Manholes are specifically places where people gain bodily access through the road surface to the underground infrastructure (that is why they are called manholes).

All solid shapes have edges. All solid objects that are not variations on a spheroid have edges. You obviously don't study maths. Maybe you are confusing edges with corners.


Original post by Good bloke
The design of these objects ensures they lie flush with the road surface when properly installed. If there were a sharp edge capable of damaging a tyre it would, anyway, be immaterial whether the cover were round or rectangular.

I've said nothing about nicks but I'm not clear how a nick would occur in the normal course of events. If it happened during works I'd expect the contractor to replace the faulty item as a matter of procedure.

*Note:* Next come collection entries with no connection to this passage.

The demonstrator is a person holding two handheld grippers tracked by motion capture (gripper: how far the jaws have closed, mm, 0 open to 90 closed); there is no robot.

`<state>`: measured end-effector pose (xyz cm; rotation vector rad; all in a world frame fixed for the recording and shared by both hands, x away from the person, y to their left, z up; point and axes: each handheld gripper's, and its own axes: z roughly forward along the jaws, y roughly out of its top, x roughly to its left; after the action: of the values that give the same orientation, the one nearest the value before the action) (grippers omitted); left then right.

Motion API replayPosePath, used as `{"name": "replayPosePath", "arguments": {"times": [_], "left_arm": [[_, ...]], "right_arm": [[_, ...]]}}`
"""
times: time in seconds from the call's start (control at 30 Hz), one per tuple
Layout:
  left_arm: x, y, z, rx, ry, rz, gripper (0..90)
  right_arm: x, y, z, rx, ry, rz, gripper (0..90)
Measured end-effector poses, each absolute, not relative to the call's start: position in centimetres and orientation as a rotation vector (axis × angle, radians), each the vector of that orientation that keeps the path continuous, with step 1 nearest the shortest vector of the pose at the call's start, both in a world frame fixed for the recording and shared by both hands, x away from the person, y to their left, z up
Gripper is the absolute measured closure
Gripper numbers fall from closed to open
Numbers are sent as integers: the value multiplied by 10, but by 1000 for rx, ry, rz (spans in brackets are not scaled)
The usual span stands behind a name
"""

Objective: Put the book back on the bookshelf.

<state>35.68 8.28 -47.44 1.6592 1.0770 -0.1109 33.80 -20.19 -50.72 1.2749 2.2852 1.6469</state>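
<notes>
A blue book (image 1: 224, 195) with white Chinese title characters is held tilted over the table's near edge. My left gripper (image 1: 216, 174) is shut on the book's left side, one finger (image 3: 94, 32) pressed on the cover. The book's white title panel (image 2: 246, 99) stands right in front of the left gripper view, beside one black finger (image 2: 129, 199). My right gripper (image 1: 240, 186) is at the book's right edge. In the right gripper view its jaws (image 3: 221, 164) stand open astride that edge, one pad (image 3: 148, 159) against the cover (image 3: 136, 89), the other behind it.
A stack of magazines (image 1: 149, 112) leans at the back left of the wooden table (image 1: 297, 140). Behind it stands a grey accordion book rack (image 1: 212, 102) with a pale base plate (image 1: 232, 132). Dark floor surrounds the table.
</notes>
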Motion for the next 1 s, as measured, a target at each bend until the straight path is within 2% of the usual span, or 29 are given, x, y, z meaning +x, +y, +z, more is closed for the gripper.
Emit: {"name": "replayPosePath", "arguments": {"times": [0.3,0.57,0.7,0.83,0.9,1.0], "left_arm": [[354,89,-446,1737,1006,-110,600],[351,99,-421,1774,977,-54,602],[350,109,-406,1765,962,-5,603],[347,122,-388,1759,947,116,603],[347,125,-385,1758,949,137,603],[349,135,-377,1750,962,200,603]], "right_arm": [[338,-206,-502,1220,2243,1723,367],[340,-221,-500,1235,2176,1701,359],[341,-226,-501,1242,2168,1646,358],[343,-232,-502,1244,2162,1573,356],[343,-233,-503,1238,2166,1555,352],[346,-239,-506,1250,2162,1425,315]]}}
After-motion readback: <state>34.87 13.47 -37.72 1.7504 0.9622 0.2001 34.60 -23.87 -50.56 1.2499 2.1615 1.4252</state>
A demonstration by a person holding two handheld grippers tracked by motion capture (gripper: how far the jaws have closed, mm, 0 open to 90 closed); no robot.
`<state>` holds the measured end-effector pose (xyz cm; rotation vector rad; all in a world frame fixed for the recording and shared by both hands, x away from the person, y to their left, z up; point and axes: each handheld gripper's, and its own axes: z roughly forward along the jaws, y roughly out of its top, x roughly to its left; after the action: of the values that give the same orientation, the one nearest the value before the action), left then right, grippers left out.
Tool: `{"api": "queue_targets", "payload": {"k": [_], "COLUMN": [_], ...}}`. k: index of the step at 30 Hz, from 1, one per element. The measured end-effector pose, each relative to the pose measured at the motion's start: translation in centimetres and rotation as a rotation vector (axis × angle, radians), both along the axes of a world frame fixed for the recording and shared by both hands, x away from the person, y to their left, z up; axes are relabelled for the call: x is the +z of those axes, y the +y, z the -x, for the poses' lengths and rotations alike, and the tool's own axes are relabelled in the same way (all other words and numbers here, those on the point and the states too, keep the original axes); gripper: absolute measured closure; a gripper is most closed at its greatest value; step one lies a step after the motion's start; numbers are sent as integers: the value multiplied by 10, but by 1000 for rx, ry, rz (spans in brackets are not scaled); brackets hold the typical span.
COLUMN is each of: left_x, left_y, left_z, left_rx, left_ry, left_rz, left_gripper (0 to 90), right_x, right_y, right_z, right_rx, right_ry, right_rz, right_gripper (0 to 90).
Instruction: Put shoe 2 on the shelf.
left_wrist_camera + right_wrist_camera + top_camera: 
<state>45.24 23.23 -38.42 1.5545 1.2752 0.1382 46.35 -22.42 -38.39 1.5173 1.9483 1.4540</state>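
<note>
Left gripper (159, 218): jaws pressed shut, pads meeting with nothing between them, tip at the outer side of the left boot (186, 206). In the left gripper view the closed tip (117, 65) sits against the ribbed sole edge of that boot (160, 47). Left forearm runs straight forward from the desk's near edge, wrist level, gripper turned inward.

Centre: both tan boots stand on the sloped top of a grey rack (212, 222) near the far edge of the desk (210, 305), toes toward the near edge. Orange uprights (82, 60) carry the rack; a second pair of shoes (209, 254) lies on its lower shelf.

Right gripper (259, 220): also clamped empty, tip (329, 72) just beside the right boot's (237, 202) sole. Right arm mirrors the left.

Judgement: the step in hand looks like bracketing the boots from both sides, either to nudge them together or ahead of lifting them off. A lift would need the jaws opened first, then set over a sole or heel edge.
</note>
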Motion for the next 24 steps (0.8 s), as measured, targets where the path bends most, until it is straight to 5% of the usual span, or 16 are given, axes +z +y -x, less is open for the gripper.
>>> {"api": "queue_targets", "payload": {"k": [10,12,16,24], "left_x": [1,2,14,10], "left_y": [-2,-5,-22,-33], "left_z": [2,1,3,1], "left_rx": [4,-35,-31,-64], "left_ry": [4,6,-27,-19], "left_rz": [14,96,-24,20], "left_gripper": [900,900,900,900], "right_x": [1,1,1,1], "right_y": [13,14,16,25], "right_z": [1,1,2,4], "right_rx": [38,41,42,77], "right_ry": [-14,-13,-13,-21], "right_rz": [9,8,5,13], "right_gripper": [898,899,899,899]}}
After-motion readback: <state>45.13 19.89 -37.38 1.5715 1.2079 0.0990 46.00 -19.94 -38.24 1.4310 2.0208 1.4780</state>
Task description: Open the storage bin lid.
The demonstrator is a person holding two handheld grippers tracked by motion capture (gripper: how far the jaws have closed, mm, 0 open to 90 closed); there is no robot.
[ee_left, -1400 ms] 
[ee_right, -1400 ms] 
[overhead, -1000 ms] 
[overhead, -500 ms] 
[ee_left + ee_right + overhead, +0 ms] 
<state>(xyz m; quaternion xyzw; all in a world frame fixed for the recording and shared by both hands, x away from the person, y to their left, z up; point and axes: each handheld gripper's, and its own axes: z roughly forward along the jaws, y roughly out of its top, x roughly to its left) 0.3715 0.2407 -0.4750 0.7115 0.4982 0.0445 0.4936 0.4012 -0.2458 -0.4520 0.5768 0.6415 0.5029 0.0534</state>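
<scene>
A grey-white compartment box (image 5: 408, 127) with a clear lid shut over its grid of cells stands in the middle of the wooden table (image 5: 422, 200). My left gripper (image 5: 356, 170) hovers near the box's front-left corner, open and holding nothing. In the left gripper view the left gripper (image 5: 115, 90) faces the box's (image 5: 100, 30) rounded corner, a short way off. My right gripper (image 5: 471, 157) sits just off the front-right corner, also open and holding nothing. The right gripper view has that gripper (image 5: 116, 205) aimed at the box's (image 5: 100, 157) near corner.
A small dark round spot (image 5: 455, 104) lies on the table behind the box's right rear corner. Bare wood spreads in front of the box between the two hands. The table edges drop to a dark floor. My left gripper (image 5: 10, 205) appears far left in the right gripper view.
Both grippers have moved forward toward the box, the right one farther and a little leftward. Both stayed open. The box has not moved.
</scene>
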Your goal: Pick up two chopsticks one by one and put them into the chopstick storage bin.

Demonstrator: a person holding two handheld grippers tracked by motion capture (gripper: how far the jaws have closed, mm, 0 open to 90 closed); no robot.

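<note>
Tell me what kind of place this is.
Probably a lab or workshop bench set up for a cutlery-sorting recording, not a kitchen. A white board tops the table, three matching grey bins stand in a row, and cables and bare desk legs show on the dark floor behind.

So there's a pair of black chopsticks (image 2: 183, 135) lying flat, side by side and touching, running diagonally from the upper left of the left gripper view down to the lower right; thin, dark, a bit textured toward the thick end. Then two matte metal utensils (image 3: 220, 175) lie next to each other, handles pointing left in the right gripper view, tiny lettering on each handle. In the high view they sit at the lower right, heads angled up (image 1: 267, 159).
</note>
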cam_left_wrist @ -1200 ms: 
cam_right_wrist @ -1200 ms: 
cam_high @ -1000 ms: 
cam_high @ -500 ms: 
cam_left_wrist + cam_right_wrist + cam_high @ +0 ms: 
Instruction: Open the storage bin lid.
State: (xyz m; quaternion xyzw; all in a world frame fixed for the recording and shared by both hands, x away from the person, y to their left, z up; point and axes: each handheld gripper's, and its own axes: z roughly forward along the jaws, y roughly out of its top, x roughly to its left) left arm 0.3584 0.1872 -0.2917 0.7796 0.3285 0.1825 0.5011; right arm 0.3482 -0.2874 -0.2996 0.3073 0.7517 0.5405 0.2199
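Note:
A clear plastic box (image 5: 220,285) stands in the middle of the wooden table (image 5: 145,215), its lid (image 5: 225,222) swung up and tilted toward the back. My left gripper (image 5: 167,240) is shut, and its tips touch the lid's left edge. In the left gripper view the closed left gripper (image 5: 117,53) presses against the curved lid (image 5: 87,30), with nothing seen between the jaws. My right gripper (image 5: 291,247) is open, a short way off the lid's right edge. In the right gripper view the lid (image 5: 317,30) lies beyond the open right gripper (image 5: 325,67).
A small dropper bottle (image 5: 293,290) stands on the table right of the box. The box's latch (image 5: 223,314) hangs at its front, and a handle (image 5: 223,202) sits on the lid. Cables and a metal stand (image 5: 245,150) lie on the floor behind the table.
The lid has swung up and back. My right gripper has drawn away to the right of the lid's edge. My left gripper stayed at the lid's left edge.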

I find it difficult to believe that anyone has so much difficulty understanding why manhole covers have to be round and not rectangular or oval. I thought it was common knowledge (or at least blindingly obvious) why that was the case, too. I couldn't have been more wrong


Your arrogance is appalling. You're wrong but I'm done talking with you if all you can do is throw insults.
Reply 61
Original post by ServantOfMorgoth
Your arrogance is appalling. You're wrong but I'm done talking with you if all you can do is throw insults.


wot.


Oh and for the really interested have a look at Reuleaux polygons. They also won't fit through their own hole.
(edited 7 years ago)
Original post by Good bloke
The rectangular ones are not manhole covers, they cover much smaller cavities, through which people do not crawl; these are typically electricity and communications access hatches, meter or switch covers or water or gas pipe access points.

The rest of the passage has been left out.